**Directions:**
Reproduce the records exactly, beginning with their first line and ending with the line that contains "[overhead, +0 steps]", and output nothing more.

*** Opening Data excerpts ***

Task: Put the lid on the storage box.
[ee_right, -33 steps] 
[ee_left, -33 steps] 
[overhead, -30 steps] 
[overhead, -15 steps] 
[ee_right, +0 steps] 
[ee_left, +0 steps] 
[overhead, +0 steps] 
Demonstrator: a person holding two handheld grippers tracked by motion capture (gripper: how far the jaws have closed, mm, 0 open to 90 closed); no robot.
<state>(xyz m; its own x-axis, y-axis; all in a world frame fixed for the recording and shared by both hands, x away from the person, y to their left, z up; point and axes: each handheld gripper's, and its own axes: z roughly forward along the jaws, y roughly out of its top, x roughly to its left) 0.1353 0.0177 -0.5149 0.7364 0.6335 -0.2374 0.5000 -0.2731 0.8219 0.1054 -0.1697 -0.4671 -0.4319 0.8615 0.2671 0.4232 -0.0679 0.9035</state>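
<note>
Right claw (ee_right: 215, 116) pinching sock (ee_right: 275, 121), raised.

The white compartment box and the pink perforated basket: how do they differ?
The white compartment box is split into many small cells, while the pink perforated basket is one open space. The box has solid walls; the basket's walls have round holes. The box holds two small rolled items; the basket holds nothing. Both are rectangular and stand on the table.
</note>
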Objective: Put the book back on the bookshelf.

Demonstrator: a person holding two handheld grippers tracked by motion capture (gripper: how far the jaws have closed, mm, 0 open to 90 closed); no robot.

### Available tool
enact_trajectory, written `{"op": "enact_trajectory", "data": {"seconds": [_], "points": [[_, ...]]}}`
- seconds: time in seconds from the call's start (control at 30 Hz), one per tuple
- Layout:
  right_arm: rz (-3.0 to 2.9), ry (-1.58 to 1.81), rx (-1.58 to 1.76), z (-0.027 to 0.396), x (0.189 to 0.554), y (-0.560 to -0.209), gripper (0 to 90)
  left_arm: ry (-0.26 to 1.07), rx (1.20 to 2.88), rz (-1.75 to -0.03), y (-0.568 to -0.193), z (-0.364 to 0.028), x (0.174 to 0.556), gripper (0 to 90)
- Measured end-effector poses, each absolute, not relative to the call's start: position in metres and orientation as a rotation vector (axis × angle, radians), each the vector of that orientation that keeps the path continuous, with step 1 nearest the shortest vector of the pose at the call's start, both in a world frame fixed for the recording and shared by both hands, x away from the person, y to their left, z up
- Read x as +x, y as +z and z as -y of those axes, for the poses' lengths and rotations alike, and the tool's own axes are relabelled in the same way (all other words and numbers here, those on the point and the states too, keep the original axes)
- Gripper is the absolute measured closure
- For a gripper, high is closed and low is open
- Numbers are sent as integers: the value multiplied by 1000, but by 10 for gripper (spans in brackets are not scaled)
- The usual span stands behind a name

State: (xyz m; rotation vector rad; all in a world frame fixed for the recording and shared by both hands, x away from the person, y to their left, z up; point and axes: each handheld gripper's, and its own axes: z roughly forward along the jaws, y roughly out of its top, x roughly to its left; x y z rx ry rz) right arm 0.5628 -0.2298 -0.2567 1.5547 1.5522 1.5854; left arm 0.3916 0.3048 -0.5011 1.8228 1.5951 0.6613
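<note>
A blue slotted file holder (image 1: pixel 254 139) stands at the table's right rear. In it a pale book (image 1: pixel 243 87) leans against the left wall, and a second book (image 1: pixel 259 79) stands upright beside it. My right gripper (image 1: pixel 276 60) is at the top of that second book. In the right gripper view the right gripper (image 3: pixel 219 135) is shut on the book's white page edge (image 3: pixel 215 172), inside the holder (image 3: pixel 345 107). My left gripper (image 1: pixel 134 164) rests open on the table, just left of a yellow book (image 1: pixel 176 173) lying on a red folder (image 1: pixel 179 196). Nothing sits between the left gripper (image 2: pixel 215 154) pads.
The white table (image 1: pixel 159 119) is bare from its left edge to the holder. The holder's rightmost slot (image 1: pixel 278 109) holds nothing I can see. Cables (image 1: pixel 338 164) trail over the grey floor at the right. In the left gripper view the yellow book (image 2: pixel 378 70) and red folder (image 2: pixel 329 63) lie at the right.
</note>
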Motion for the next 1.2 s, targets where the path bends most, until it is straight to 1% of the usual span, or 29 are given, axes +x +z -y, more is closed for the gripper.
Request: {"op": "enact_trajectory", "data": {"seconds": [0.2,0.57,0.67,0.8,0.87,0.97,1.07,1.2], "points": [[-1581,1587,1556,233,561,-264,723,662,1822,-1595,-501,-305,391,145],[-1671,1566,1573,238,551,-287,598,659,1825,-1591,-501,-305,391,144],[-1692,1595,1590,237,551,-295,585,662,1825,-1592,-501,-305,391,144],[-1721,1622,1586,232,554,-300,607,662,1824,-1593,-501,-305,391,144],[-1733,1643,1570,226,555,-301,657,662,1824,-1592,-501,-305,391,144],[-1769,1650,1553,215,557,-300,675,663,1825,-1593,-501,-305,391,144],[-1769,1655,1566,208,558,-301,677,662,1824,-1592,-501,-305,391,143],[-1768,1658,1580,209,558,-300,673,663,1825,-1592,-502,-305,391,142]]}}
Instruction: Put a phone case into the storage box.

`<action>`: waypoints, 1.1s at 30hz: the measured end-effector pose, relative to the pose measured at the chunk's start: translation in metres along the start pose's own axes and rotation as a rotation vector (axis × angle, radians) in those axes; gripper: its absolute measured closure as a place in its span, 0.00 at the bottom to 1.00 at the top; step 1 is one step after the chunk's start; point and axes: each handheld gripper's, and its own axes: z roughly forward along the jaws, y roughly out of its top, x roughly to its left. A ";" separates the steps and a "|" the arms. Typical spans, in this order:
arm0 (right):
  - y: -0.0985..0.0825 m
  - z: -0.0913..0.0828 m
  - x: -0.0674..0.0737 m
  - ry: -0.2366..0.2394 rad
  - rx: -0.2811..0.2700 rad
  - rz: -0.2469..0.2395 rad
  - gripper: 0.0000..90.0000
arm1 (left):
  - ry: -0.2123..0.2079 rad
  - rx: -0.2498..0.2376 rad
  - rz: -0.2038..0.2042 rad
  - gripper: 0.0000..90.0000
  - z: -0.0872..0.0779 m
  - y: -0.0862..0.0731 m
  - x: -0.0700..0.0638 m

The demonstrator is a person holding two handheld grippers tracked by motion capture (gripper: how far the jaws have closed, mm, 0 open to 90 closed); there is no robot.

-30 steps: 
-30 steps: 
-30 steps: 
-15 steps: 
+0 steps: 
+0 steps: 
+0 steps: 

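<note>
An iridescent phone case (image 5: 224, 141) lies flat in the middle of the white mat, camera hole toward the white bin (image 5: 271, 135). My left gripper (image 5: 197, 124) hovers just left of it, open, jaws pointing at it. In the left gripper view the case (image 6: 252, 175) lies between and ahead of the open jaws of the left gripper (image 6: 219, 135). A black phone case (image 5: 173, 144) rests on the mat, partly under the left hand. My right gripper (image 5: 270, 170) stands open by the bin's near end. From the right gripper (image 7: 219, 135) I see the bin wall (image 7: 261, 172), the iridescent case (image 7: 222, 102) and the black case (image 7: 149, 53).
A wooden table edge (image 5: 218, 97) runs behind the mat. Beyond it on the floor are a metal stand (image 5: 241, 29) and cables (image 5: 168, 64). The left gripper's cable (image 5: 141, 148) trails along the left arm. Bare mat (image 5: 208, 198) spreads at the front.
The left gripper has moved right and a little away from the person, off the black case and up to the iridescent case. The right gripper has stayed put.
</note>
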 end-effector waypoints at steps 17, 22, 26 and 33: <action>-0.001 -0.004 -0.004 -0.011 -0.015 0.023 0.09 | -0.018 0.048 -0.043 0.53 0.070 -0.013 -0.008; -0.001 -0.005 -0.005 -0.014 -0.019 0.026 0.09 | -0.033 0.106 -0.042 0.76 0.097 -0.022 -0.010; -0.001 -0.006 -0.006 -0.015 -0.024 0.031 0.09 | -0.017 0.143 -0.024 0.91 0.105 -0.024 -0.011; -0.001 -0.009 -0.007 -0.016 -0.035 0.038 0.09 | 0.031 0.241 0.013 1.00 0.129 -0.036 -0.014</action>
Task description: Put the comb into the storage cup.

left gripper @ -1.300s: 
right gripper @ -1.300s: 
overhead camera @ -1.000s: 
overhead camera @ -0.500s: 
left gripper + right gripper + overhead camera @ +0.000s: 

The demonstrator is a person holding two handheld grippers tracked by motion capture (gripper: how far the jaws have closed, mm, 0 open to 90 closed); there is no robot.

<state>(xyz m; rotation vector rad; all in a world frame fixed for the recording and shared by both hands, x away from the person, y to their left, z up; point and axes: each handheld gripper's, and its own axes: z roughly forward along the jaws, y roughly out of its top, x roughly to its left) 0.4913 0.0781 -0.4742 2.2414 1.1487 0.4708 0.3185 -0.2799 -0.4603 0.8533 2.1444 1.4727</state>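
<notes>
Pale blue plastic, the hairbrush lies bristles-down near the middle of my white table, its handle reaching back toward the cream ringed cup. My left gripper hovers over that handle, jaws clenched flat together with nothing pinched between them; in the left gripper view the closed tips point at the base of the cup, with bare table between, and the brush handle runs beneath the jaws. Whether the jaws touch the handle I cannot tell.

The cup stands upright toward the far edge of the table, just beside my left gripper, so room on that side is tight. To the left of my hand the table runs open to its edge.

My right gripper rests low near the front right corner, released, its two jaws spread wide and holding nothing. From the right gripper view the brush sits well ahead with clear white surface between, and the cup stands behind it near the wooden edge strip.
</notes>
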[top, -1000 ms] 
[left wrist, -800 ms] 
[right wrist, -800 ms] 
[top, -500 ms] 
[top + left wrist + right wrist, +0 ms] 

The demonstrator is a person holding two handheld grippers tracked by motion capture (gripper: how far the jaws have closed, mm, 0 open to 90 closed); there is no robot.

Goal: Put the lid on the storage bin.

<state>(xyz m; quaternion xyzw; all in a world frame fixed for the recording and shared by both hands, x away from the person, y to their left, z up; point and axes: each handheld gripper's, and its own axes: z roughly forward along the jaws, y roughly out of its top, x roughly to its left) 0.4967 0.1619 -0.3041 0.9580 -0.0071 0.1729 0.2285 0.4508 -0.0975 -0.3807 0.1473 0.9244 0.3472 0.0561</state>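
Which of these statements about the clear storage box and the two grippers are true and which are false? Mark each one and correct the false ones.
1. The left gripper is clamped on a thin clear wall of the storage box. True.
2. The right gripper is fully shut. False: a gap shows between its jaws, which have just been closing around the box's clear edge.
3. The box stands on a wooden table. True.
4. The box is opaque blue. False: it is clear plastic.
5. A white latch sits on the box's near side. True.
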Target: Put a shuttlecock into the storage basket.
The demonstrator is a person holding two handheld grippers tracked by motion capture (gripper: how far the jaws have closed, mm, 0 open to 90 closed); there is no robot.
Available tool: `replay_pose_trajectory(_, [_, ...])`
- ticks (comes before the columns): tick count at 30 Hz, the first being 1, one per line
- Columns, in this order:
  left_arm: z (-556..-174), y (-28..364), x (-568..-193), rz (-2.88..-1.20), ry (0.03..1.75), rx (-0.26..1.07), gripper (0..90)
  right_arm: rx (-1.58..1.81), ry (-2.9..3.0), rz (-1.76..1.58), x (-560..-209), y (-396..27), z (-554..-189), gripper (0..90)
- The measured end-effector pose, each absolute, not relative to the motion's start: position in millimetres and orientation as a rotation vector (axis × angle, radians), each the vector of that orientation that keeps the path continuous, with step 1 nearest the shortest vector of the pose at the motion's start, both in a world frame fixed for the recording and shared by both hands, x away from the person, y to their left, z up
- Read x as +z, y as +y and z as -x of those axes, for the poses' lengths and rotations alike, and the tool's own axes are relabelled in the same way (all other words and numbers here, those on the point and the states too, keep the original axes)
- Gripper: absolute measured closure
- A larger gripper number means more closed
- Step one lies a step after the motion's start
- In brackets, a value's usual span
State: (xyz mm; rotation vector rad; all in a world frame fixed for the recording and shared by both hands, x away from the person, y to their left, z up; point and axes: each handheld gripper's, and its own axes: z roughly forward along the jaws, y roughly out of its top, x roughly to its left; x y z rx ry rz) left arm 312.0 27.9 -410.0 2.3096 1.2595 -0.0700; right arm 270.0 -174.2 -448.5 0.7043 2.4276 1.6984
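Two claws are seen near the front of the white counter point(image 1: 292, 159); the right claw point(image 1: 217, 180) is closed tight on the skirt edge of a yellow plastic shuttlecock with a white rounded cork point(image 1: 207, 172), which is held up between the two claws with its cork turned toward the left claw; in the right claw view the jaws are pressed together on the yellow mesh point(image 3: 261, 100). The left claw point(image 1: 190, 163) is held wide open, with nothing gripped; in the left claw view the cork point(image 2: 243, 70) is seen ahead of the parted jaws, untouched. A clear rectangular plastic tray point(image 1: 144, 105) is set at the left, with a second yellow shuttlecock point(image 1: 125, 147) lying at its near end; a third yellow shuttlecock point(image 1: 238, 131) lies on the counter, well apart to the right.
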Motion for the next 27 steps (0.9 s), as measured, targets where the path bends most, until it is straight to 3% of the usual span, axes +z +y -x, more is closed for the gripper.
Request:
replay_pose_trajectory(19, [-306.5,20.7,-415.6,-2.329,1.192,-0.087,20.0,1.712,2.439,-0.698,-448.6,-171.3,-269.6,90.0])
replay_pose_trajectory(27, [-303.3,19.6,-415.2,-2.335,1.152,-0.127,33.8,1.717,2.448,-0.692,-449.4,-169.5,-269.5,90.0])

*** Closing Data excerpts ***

**Result:**
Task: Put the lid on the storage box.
[ee_right, -33 steps] 
[ee_left, -33 steps] 
[overhead, -30 steps] 
[overhead, -15 steps] 
[ee_right, +0 steps] 
[ee_left, +0 steps] 
[overhead, +0 steps] 

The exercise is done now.